-- Opening Marker --

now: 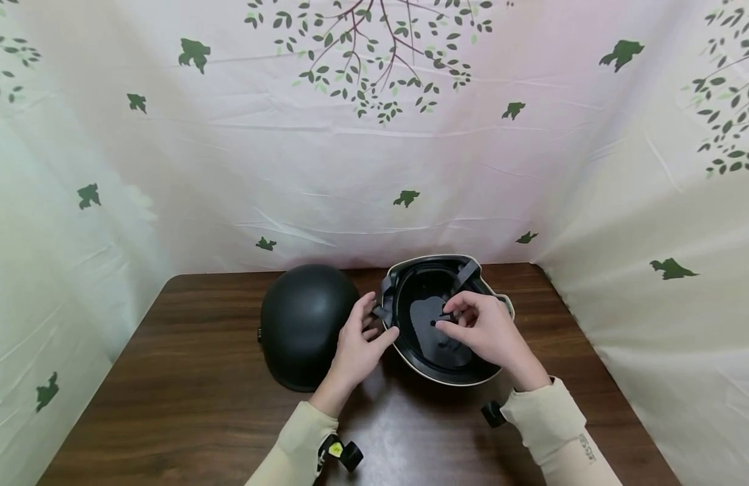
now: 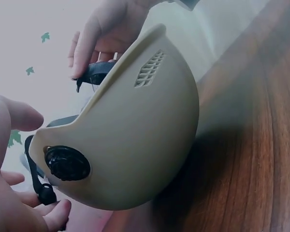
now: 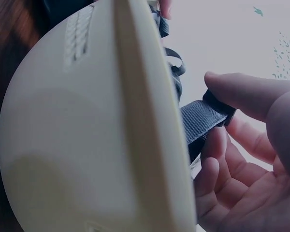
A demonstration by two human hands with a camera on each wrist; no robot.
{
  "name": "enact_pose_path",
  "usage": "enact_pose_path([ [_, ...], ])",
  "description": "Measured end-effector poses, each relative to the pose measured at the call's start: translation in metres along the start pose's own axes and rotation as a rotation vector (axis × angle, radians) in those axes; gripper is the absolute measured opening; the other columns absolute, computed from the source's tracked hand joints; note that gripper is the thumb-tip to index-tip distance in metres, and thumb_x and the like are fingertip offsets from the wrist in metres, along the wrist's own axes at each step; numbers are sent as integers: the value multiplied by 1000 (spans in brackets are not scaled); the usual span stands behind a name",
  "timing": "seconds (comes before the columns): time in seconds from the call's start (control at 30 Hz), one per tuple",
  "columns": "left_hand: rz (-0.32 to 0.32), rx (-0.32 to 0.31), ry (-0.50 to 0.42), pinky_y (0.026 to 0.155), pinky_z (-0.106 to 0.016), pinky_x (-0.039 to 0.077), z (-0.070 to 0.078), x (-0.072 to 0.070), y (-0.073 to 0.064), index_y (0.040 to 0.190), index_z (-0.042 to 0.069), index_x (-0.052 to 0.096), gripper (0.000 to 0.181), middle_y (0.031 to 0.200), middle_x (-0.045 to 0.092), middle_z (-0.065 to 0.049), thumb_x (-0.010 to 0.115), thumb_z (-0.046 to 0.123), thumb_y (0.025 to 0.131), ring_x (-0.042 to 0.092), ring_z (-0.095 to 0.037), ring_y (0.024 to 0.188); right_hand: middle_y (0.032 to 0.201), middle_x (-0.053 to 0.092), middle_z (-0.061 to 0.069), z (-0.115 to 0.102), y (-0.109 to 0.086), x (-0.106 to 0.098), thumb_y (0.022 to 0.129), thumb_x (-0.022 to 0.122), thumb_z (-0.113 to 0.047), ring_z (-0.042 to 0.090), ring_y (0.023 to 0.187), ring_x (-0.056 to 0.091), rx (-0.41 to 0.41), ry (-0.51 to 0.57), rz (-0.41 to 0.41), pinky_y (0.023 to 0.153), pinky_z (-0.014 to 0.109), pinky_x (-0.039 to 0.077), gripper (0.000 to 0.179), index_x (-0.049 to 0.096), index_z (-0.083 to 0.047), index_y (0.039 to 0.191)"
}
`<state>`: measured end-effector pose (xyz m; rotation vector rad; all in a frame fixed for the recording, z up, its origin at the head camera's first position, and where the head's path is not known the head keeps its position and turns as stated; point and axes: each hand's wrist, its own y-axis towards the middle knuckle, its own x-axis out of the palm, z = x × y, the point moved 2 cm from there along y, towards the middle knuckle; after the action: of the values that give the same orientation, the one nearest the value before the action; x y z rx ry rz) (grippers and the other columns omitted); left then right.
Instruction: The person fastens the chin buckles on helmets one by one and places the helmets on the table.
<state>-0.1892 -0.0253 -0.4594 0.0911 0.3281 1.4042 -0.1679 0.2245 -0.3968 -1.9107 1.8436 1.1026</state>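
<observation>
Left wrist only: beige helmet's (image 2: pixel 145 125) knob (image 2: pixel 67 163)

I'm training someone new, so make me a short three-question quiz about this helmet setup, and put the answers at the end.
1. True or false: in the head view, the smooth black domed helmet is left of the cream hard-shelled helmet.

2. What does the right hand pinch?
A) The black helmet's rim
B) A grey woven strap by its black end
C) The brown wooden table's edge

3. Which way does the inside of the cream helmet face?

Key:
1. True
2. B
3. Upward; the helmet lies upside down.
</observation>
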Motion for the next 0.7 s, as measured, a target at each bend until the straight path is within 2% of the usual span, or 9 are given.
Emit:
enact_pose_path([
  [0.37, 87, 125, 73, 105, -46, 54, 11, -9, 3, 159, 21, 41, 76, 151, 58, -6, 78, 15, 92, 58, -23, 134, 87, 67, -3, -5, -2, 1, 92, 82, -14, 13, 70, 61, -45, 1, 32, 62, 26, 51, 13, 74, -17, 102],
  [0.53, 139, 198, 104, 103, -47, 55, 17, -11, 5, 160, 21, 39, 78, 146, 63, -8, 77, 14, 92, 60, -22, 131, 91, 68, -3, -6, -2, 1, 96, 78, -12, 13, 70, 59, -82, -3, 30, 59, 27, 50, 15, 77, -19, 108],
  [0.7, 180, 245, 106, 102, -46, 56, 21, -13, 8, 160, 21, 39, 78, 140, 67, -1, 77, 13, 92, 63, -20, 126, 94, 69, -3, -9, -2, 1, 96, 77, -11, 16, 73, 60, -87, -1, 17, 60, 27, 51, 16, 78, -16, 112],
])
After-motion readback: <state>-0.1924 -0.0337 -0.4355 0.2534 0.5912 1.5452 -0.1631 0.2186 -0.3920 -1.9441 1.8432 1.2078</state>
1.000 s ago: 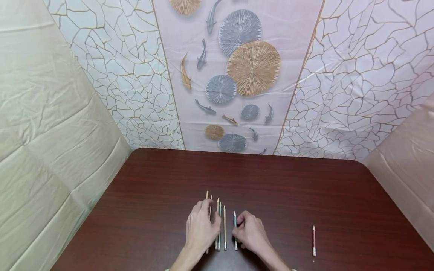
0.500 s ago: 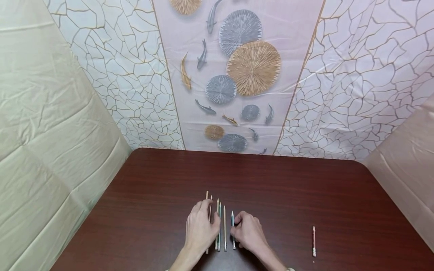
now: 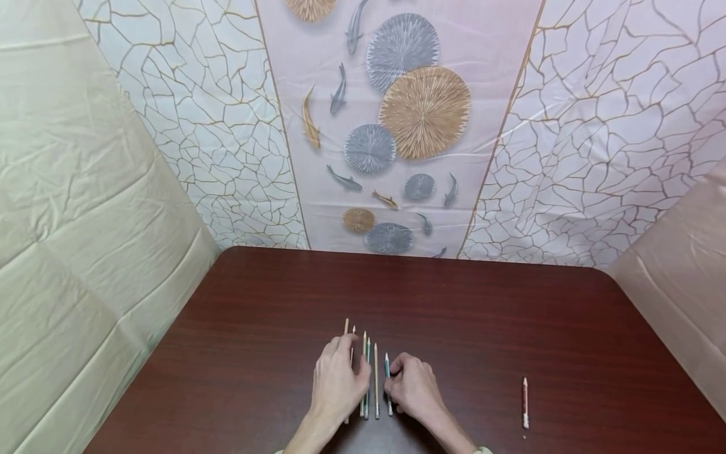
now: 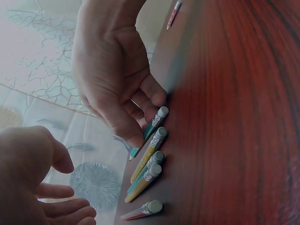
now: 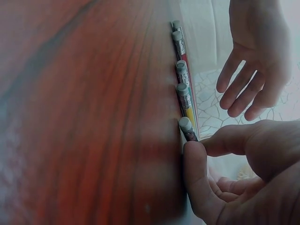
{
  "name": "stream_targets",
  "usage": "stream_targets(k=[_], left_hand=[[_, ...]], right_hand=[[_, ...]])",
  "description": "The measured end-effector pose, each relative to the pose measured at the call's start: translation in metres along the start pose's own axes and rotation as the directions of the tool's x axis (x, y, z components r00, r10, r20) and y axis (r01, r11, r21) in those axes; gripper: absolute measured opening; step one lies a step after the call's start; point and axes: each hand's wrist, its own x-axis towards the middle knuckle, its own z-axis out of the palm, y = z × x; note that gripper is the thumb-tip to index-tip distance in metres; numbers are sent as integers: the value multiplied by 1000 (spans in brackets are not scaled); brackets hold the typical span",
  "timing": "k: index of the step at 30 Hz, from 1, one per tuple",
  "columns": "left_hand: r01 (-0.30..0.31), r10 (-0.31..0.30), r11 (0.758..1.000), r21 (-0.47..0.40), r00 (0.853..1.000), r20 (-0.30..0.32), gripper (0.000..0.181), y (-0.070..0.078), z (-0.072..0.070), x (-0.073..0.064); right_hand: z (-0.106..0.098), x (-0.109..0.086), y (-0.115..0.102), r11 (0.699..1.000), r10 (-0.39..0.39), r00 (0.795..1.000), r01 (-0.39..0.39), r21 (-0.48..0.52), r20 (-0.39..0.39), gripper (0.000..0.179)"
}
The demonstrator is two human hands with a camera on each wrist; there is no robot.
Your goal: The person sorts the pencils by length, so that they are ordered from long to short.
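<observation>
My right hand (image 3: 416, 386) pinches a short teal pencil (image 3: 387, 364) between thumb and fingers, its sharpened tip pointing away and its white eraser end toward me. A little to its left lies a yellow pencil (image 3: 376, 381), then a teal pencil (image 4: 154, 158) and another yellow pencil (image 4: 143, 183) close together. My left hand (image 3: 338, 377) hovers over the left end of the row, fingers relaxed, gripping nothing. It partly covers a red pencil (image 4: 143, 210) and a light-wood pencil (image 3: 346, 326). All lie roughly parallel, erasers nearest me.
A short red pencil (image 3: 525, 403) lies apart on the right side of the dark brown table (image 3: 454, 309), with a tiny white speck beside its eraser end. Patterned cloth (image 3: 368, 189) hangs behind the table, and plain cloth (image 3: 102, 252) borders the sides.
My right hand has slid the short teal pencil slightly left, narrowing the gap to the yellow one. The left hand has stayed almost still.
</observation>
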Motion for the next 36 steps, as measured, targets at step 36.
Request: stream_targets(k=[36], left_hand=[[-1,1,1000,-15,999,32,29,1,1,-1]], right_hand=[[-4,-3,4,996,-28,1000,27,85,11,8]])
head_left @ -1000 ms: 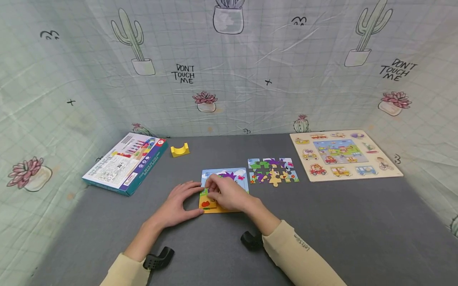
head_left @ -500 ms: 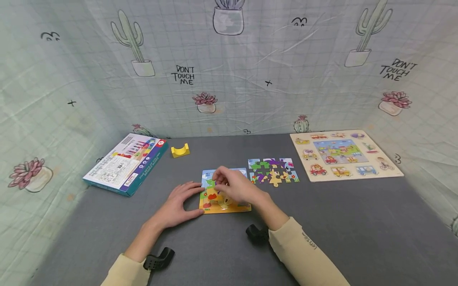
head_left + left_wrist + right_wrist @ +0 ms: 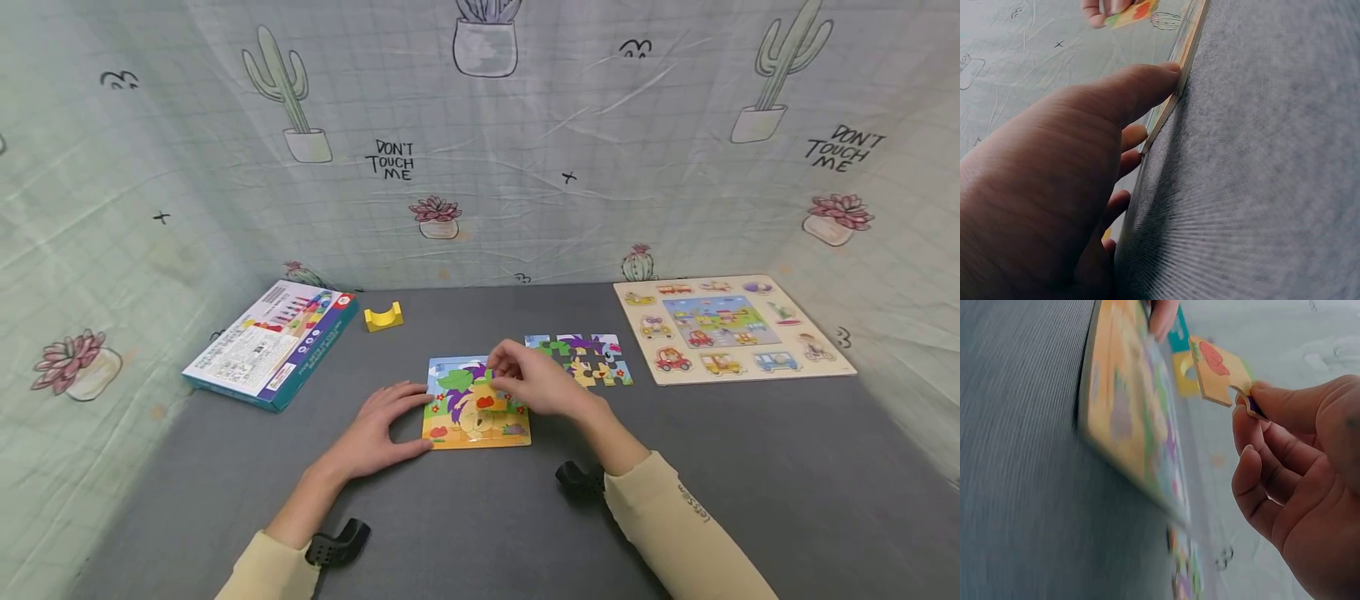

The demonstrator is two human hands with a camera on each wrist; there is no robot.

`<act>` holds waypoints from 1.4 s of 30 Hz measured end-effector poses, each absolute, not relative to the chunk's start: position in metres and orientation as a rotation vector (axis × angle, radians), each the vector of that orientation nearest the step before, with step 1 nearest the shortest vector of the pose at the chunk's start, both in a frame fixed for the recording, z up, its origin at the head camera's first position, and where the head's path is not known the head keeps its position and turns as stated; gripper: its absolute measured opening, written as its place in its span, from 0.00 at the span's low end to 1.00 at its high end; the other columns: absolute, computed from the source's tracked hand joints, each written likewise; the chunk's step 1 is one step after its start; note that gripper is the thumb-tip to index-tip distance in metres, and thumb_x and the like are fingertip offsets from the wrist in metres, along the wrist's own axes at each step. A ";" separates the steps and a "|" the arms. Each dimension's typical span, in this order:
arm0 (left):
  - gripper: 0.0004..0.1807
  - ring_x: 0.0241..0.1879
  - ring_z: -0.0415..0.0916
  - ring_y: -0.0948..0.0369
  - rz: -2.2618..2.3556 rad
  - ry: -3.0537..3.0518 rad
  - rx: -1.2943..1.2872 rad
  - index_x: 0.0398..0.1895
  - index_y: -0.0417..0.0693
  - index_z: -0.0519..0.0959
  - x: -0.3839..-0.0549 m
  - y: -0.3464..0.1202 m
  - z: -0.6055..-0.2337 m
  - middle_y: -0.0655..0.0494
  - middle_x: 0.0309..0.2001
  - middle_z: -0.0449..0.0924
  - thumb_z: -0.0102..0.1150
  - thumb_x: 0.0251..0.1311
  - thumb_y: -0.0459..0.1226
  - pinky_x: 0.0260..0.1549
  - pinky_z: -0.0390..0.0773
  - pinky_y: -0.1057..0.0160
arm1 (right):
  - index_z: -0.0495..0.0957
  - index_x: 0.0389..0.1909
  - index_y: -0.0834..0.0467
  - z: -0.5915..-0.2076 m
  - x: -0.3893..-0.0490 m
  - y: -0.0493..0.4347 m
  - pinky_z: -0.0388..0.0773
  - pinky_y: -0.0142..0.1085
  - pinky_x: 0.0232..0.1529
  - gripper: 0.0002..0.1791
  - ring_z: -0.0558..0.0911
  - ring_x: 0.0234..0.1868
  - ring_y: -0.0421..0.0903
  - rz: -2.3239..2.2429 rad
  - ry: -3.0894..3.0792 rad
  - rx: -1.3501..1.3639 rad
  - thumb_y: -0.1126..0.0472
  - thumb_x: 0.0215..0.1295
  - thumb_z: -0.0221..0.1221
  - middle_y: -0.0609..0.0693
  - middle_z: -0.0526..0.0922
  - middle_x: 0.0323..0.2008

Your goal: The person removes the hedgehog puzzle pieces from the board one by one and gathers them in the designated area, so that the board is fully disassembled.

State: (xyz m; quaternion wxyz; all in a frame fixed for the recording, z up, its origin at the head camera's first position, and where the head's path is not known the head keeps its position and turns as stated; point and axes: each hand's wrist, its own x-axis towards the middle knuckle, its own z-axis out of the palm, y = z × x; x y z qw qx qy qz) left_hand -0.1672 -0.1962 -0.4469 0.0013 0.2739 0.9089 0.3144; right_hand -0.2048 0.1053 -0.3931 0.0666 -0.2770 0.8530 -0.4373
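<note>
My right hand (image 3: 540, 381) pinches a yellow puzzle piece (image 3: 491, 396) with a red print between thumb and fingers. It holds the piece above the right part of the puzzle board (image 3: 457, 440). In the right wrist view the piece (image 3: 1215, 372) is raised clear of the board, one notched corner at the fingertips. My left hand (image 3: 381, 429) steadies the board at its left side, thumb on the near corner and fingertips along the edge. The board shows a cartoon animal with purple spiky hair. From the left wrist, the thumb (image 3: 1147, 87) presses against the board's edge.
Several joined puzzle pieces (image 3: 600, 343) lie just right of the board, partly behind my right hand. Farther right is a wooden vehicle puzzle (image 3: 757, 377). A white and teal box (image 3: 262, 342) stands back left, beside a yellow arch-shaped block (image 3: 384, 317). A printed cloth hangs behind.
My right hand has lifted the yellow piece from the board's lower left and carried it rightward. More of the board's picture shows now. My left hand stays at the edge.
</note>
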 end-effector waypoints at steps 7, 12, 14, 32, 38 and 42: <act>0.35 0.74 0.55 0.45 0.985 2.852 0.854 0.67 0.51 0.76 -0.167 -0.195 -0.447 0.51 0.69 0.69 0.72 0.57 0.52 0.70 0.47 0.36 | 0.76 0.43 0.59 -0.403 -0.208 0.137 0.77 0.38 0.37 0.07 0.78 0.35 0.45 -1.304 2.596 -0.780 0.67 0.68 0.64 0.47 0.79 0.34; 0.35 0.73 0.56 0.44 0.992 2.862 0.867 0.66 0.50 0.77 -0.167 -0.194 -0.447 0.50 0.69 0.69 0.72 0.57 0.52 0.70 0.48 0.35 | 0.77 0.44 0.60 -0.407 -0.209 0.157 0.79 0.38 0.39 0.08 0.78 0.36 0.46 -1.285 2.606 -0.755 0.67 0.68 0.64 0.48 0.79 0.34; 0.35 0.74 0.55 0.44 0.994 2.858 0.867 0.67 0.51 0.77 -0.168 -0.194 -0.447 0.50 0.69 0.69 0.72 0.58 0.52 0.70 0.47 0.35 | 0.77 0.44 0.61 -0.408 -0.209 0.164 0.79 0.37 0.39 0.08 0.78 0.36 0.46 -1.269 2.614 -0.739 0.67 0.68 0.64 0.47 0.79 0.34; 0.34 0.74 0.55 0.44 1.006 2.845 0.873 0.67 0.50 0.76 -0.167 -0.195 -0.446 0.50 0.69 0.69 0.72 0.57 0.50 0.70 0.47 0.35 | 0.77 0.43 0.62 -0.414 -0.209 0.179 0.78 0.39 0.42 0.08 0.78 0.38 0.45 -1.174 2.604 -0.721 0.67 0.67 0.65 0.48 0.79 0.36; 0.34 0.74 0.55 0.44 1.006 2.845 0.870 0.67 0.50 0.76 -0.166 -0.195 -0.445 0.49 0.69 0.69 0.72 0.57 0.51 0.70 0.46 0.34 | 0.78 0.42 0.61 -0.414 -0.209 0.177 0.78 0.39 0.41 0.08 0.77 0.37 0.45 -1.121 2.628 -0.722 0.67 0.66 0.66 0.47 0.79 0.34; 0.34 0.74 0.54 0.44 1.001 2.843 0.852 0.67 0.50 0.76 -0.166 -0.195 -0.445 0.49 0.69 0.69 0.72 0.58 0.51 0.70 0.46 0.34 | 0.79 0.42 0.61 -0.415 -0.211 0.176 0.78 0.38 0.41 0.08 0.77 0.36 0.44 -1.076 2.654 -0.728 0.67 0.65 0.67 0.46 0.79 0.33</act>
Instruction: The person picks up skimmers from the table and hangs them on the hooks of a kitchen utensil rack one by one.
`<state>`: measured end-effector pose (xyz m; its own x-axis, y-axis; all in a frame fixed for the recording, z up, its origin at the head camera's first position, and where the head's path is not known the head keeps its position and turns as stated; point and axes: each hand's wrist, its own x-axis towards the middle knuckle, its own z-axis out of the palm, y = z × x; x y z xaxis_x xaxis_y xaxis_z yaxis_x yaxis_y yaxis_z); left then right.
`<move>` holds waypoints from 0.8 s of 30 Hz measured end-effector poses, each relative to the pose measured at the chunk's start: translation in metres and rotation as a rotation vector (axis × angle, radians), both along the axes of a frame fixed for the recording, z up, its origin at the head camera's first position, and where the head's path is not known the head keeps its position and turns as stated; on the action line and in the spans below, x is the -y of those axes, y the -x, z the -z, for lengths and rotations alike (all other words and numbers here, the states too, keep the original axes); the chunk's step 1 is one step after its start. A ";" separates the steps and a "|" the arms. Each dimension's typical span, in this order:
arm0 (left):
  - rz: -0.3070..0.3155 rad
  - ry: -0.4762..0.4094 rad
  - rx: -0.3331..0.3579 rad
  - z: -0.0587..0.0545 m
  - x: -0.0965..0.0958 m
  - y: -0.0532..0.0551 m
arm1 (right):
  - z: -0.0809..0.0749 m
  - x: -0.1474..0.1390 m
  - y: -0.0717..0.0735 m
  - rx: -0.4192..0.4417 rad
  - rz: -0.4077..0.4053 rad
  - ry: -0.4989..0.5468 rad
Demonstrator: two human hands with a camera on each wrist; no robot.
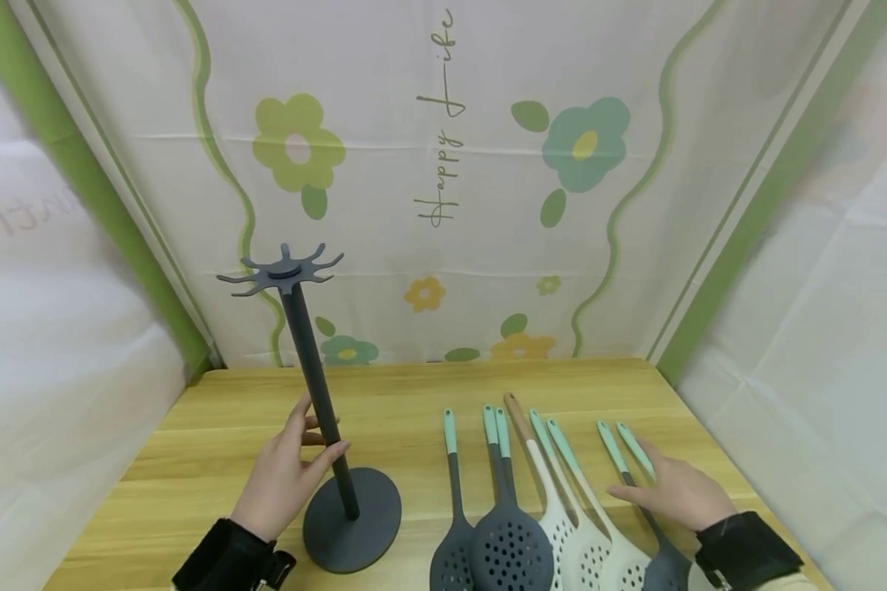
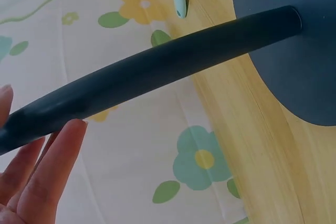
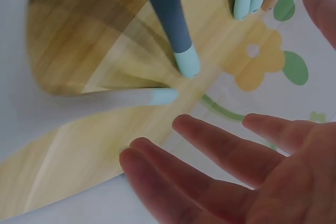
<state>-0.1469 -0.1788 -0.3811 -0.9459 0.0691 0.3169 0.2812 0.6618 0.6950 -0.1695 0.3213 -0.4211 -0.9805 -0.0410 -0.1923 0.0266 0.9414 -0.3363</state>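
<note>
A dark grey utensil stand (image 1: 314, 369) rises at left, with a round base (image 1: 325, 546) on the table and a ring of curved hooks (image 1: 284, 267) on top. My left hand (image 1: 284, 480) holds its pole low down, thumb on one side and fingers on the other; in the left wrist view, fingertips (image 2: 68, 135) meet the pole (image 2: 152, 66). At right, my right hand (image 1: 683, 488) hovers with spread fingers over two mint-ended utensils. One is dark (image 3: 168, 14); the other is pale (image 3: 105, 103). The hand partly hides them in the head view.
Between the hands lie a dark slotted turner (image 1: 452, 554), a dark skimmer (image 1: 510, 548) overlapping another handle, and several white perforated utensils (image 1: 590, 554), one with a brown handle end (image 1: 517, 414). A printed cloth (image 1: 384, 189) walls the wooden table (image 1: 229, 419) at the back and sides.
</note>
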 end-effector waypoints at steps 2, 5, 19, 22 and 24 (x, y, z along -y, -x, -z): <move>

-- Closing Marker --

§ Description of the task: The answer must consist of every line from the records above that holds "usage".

§ Exercise solution:
  "usage": "enact_pose_path([ [_, ...], ])",
  "usage": "stream_targets(k=[_], left_hand=[[_, ...]], right_hand=[[_, ...]])",

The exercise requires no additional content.